In the data below, reproduce everything exactly except the images.

#### Supplied data

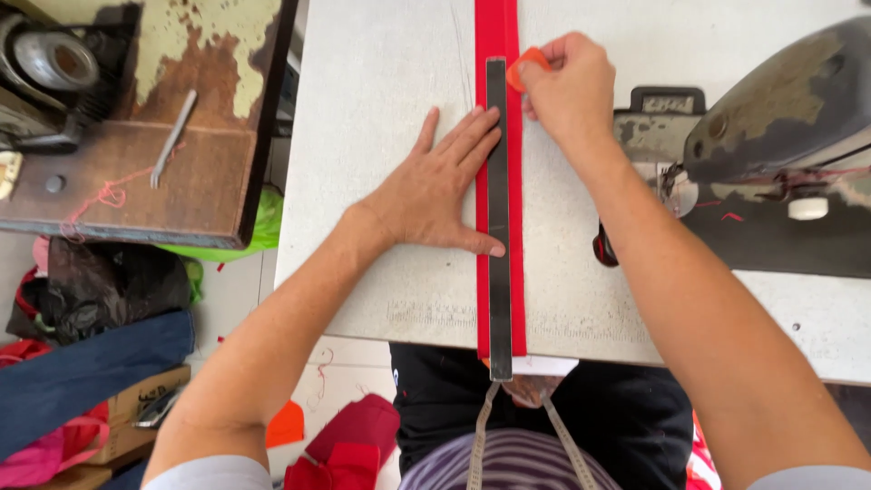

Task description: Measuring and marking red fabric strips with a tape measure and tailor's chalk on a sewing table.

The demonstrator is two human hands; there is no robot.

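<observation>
Two bare hands work over a pale grey desk (381,109), seen from above by a head-worn camera. At upper centre of the frame, the right hand (567,91) has its fingertips pinched together on a small orange piece of tailor's chalk (526,65), whose edge meets the right side of a long dark metal ruler (497,218) near the ruler's far end. Left of it, the left hand (440,186) lies flat with fingers spread apart, gripping nothing, its fingertips and thumb pressing on the ruler's left edge to pin it down. Under the ruler runs a long red fabric strip (517,227), stretching from the top edge of the frame down to the desk's near edge, where the ruler overhangs slightly. From this, the step in hand looks like marking a straight line on the strip along the ruler; a clean mark would call for steady downward pressure from the flat hand while the chalk travels along the ruler's edge. At right sits a worn grey sewing machine (771,136). At upper left is a brown bench with peeling paint (181,181). At lower left, fabric scraps and bags (82,363) lie on the floor.
</observation>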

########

Result of this task —
Task description: Measuring and marking red fabric strips with a tape measure and tailor's chalk on a sewing table.

The demonstrator is two human hands; there is no robot.

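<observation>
Two bare hands work over a pale grey desk (381,109), seen from above by a head-worn camera. At upper centre of the frame, the right hand (567,91) has its fingertips pinched together on a small orange piece of tailor's chalk (526,65), whose edge meets the right side of a long dark metal ruler (497,218) near the ruler's far end. Left of it, the left hand (440,186) lies flat with fingers spread apart, gripping nothing, its fingertips and thumb pressing on the ruler's left edge to pin it down. Under the ruler runs a long red fabric strip (517,227), stretching from the top edge of the frame down to the desk's near edge, where the ruler overhangs slightly. From this, the step in hand looks like marking a straight line on the strip along the ruler; a clean mark would call for steady downward pressure from the flat hand while the chalk travels along the ruler's edge. At right sits a worn grey sewing machine (771,136). At upper left is a brown bench with peeling paint (181,181). At lower left, fabric scraps and bags (82,363) lie on the floor.
</observation>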

That wraps up the exercise.